El despertador de hoy no tuvo comparación: "¡Concha café!". Sonó a las siete y cuarto, en la voz de mi vecina. Un "reloj solidario", que acostumbra a regalar café. Sobre todo, al custodio de al lado. Su amiga de confesiones en cada turno de guardia. Ellas aprovechan para actualizarse del barrio, y de paso levantar a los vecinos: de la cama o de sus tumbas. Este ¡bendito despertador! se oyó una, dos, tres veces. Y nadie lo apagaba. Y Samuel que se movía, con la cuna revuelta. Mi mente también. Estaba despierto... y alterado, en este domingo que tiende a repetirse. Más aún con el retumbar para Concha en mis oídos: ¡café! Ese era el eco que rebotaba entre las paredes del cuarto. No podía creer lo que premeditaba por culpa de él. De esa infusión para levantar el ánimo, no mi estrés. Ideas que pinchaban mis neuronas para silenciar aquel despertador, de una vez y para siempre. Antes de salir en la radio. Alevosía total.

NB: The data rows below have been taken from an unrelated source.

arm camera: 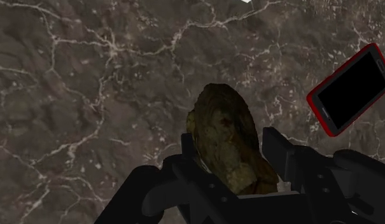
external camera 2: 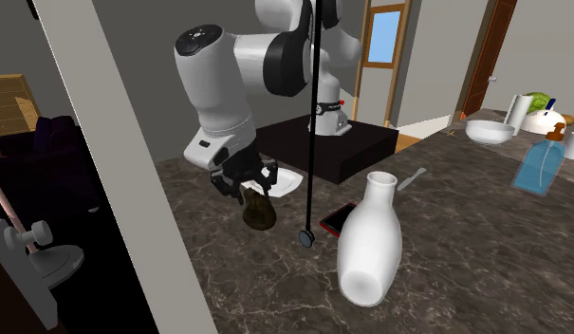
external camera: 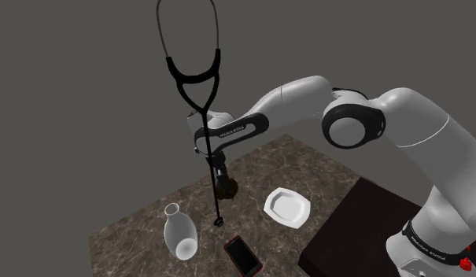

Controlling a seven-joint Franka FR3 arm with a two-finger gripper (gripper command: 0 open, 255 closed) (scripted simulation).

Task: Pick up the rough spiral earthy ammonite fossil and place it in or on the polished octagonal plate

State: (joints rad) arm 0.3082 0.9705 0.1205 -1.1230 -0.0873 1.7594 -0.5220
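Wrist view: the black gripper (arm camera: 230,153) pinches the brown ammonite fossil (arm camera: 219,124) edge-on, low over the dark marbled table (arm camera: 89,95). That grip probably suits carrying it toward the shoulder view's right, to the nearby white octagonal plate (external camera: 287,208).

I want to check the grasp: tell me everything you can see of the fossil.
The fossil is a rough, rounded lump, mottled olive-brown, stone-like. It stands on edge between the black fingers of the gripper, which clasp its two sides. It hangs over the dark marbled counter, apart from the white plate and the phone. Whether its lower end touches the counter is unclear.
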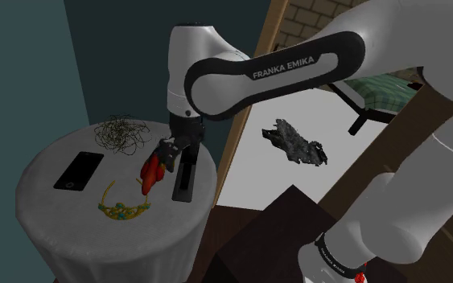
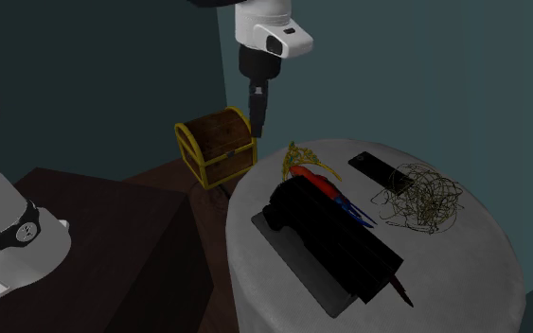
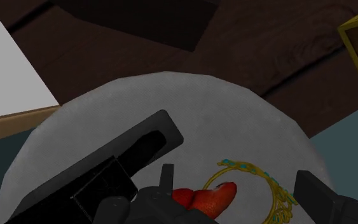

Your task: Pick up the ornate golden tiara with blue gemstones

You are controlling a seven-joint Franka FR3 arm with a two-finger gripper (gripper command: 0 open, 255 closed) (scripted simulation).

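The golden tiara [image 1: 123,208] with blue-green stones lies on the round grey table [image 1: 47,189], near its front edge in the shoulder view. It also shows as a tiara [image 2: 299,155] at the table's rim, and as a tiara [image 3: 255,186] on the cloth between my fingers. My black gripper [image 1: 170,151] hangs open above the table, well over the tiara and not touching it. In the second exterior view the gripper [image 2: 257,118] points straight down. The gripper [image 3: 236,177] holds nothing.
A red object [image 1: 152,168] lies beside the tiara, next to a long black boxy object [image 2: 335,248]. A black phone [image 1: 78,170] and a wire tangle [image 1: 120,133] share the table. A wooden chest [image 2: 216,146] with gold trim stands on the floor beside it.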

No puede ser, pensaba. No puedo acabar con ese despertador. No de esta manera, recalcaba, en tanto me destapé. ¿Por qué maquino la forma de martillarle las campanas y astillar su cristal? Yo no soy así. ¿Qué me pasa? Es sólo el pregón de un café para Concha. El mismo de todos los domingos. Nada más. Un simple trago. Y ya hablé con mi vecina cuando nació Samuelito. Pero, al parecer no entendió, y tengo que comprender. ¿Qué debo entender? Me interrogaba mirando las grietas en el techo. Qué debo sacarle los engranes al "reloj" para callarlo. Cada uno de ellos, hasta dejar su maquinaria inservible. Y que sus flejes se disparen, y su cuerda se arruine. ¿Eso debo? Insistía en mi interior. ¿Eso debo? Sí, contestaba el instinto. No, refutó la razón.
Pensaba en eso ya de pie, estresado, apenas amaneciendo. ¡No es posible! Repetía en mi conciencia, frente al niño. No es posible que quiera dejar a Concha sin café, y al vecindario sin alarma. Total, si se ha vuelto un hábito. Me compadecía en la rutina. ¡Una mala costumbre! Replicaba la ira.
Me daba miedo al escucharme. Pero, Samuelito logró calmar el ambiente, con su gorjeo y las sonrisas, para no convertirme en "relojero". En eso sonó el despertador de verdad. A las siete con treinta minutos. Debía prepararme para ir a la radio.